PROBLEM TO WORK ON:
In the records below, find the line containing "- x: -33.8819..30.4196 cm" and the line containing "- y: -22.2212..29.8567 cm"; please repeat exactly the lines from one to the other, both included, and nothing more.

Content starts

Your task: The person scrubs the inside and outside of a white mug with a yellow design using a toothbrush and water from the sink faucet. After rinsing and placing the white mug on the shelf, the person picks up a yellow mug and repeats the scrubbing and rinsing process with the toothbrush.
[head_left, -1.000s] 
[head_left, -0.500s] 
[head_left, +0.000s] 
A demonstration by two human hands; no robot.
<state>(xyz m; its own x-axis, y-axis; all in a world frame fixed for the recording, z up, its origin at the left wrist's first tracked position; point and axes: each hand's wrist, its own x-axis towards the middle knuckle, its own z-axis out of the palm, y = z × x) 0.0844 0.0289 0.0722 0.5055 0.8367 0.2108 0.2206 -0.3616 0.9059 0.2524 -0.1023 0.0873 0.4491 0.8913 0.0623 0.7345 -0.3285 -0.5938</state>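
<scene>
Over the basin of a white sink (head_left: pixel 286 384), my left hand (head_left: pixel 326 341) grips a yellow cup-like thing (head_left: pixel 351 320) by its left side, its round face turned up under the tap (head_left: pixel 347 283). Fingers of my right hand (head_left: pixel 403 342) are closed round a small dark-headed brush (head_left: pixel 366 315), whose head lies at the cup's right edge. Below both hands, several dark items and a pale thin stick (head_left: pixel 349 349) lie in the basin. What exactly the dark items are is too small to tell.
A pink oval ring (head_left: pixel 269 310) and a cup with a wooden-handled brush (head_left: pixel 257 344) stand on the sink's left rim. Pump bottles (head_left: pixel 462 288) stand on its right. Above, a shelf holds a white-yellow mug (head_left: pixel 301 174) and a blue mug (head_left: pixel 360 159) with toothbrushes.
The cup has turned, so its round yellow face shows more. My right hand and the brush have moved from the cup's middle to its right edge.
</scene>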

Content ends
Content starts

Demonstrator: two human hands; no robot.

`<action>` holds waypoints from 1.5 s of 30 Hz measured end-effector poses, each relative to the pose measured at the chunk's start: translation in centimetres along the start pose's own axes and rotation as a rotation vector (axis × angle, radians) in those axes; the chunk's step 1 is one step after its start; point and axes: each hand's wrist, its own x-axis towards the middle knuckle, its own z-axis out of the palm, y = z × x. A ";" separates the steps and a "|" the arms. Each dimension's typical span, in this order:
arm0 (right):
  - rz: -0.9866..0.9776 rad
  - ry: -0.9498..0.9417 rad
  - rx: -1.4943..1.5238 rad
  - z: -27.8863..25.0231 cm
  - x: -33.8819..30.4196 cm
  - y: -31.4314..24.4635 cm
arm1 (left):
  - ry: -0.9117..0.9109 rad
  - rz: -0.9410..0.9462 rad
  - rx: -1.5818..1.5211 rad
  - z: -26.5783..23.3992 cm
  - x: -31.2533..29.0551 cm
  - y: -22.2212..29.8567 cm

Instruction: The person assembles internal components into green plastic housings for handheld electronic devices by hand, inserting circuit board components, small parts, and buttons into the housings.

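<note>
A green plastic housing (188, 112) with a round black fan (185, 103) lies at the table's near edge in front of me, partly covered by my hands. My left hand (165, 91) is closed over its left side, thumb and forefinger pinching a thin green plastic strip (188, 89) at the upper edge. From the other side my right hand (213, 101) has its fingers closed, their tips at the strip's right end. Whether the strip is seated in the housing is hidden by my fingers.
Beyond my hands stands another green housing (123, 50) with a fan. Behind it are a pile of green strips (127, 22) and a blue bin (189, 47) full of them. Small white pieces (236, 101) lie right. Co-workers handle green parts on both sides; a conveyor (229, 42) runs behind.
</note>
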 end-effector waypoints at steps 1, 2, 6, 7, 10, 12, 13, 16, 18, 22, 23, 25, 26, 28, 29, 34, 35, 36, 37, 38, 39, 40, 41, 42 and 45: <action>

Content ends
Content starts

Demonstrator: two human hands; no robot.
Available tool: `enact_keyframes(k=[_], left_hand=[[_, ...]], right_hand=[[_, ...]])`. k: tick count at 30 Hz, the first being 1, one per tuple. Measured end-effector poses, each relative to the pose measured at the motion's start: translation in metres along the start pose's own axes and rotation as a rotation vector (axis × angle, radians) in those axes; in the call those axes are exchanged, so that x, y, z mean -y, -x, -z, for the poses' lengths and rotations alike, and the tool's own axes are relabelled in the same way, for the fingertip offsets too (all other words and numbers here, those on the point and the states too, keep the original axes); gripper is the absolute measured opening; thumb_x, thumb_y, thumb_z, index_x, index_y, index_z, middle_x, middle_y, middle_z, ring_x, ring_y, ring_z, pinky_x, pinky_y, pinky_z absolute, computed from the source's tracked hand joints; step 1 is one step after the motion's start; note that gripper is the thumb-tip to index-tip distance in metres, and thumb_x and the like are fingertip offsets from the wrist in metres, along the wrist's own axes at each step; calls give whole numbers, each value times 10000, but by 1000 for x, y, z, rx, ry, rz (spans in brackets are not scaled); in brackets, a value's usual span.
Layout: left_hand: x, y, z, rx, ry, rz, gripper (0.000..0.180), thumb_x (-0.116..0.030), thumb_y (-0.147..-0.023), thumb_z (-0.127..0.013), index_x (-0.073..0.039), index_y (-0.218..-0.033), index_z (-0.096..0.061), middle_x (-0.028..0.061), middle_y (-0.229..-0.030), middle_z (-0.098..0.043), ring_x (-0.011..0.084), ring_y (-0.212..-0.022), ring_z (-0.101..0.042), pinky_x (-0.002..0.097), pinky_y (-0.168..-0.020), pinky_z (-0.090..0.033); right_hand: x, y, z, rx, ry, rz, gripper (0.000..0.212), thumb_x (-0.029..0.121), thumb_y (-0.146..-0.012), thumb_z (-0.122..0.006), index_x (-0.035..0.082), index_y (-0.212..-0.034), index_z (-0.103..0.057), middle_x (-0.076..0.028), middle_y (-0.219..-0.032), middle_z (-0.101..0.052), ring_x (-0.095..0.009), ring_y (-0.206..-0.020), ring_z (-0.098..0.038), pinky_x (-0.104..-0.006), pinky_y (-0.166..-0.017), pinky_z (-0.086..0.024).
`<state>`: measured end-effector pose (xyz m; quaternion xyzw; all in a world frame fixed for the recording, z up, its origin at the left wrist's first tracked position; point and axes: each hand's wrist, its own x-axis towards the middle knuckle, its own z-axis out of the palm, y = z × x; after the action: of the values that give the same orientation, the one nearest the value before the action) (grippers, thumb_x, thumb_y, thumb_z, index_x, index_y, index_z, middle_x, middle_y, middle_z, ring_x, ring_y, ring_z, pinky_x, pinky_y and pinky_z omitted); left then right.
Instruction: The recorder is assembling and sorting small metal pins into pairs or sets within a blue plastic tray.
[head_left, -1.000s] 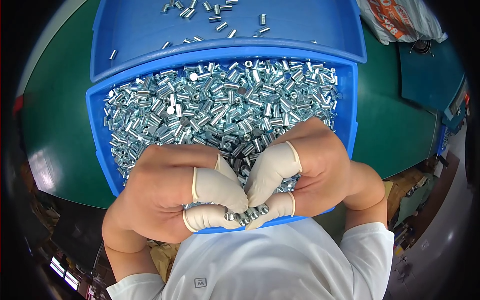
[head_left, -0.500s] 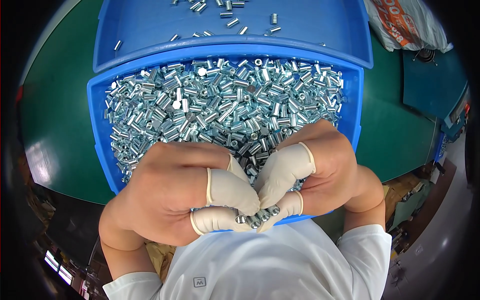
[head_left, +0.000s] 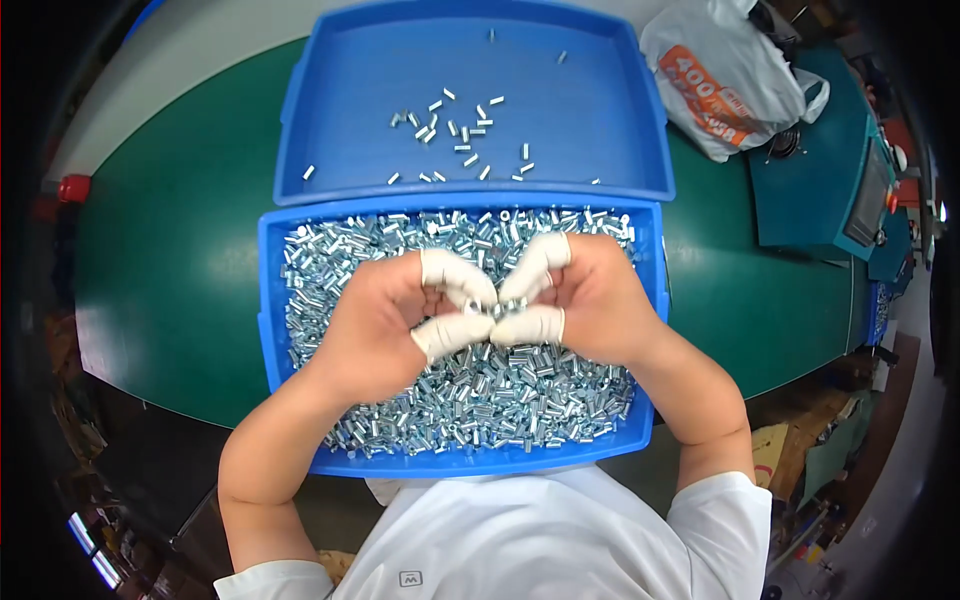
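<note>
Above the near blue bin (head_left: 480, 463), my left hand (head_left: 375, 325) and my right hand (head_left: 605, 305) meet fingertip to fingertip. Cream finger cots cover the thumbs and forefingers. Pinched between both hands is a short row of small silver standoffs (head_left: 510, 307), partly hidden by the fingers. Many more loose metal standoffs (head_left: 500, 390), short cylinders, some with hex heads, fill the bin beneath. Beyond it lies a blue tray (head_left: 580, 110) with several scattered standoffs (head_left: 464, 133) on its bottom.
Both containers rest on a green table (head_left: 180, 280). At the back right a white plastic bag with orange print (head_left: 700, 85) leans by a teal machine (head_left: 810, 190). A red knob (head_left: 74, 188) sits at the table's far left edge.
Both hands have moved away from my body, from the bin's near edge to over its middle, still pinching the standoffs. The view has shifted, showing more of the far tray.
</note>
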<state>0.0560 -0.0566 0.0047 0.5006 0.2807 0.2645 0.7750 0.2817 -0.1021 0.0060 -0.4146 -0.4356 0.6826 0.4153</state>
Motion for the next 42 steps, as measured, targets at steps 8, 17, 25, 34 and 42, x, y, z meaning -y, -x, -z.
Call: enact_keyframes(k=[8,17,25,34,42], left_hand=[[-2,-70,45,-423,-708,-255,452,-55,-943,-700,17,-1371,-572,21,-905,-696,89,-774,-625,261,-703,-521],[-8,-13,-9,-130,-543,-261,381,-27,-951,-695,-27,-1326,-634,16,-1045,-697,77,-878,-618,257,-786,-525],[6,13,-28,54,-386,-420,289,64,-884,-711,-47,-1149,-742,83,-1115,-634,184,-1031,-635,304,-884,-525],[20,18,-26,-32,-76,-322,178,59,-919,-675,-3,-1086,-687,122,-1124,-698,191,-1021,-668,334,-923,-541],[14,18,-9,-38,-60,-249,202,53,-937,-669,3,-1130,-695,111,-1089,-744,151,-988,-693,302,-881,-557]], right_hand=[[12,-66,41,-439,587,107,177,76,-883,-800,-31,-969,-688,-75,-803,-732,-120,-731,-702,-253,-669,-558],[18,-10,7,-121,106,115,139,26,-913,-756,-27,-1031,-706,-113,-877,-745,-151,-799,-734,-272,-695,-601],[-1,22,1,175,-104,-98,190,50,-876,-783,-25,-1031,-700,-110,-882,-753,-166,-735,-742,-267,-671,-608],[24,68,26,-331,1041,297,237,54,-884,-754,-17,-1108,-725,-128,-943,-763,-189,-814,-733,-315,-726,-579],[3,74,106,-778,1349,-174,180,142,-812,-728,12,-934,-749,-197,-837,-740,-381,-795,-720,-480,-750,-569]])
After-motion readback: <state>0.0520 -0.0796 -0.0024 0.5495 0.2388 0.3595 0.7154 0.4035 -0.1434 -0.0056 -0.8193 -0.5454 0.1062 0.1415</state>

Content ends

REPLY TO THE TASK:
  - x: -33.8819..30.4196 cm
  - y: -31.4314..24.4635 cm
arm1 (left):
  - ry: -0.9117..0.9109 rad
  - rz: -0.9410..0.9462 rad
  - rx: -1.5818..1.5211 rad
  - z: -26.5783..23.3992 cm
  - x: -31.2533..29.0551 cm
  - y: -22.2212..29.8567 cm

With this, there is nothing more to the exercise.